For decades, says Johnson, “if you came to Dallas, and had anything to do with social justice, this was somebody you needed to see, whether you were John Kennedy or Lyndon Johnson.”

Craft had a way of making people feel comfortable in her home, he says, no matter the color of your skin.

In 1955, Craft began organizing protests and pickets of the nearby State Fair. At the time, Black people were only allowed to visit the fair on one day, “Negro Achievement Day.” It took 12 years after she began her protests for the fair to fully integrate in 1967. “She was steadfast in her work, and in her willingness to put her own life on the line,” Spriggins says. Now, the State Fair puts on the Juanita Craft Humanitarian Awards, to honor those who perform similar civil rights and social justice work, says Booker-Drew.

Despite her work with the Fair and around voting, Johnson says her greatest impact was with the children she worked with. Over her long career, Craft helped establish 182 NAACP youth chapters. Johnson, himself, met her in the ‘60s at a national convention when he was the president of his youth chapter at Southern University.

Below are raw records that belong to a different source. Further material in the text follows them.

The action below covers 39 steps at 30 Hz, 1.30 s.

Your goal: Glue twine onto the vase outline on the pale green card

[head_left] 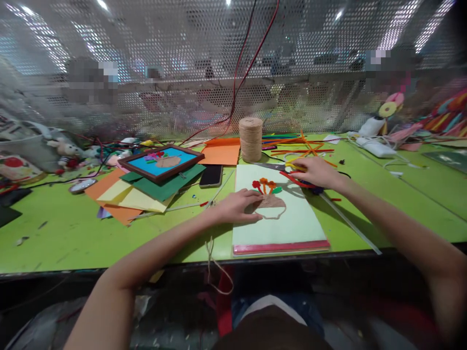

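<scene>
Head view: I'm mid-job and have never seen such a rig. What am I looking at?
There is no machine here. One camera, worn on a person's head, looks forward and down at their two bare hands. The left hand rests on a pale sheet, fingertips at the edge of a pot shape partly filled in brown, with red and orange flowers above it. The right hand is at the yellow handles of the scissors; how firmly it grips is hard to tell. On the green table are also a framed picture atop coloured papers, a phone and a twine spool.

Green table (404, 197), twine spool (251, 141), phone (211, 176), pale paper stack (284, 234)
</scene>
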Tool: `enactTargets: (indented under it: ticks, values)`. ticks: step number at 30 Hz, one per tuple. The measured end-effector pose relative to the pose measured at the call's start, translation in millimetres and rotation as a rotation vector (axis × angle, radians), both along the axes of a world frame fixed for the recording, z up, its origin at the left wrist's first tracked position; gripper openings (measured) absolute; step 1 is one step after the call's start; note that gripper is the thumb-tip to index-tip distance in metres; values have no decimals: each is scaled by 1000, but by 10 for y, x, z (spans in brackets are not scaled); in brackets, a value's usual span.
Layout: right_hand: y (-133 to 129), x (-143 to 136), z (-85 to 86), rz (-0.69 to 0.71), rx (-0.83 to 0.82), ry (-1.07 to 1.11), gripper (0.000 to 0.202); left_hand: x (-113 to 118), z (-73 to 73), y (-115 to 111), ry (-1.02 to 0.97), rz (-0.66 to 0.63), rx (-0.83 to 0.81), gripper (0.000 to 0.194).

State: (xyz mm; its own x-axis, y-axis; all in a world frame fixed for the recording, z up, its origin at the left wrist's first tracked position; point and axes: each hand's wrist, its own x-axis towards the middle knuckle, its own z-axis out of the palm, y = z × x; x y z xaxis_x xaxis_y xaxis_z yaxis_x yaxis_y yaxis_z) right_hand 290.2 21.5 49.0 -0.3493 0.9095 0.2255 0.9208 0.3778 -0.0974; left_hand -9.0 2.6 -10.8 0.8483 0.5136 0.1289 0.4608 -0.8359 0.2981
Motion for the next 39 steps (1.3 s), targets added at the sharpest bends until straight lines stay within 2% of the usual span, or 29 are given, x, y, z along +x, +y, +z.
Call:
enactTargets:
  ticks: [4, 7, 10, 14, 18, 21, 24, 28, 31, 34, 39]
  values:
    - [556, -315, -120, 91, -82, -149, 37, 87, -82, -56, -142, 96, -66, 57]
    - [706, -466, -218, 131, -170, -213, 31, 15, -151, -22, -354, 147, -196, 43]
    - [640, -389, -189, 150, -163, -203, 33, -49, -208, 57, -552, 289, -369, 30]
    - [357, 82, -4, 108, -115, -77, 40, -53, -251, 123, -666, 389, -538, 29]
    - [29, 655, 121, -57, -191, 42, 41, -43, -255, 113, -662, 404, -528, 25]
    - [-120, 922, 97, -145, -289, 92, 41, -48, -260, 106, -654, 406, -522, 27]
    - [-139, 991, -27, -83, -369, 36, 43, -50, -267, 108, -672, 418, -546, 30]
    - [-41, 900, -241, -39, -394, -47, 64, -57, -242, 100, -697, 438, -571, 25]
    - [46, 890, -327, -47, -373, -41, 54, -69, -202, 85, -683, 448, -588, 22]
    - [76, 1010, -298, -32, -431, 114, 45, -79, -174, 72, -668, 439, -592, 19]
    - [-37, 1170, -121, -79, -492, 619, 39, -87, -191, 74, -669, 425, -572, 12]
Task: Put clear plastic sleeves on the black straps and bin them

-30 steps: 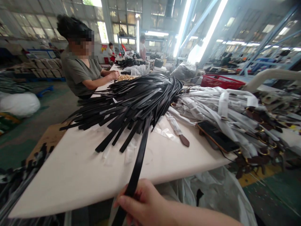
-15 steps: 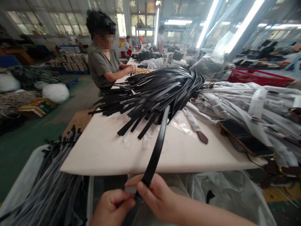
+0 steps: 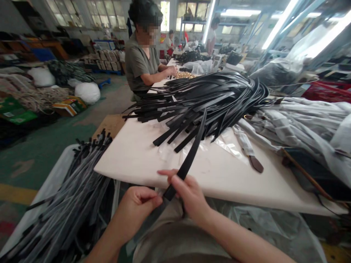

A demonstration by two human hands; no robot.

“Her work with NAACP youth chapters is legendary,” says Johnson, who is now in his late 70s. If you go around the South and find people my age and older, who grew up around the Civil Rights Movement, and just mention a lady named Juanita Craft, you’re going to find the love and respect that people had for her.”

The children she worked with were known as the Craft Kids. Patricia Perez was one of them. On that day in October 1965, when she first met Craft, Perez joined the South Dallas NAACP Youth Chapter. “She just emanated a powerful aura,” Perez remembers.

The South Dallas youth chapter met weekly at Craft’s house. If the weather was nice, the kids would sit outside. If not, they piled into the back house, using her big, long deep freezer as a bench. The kids gave reports on their local efforts and sold things like candies, Christmas seals, and memberships.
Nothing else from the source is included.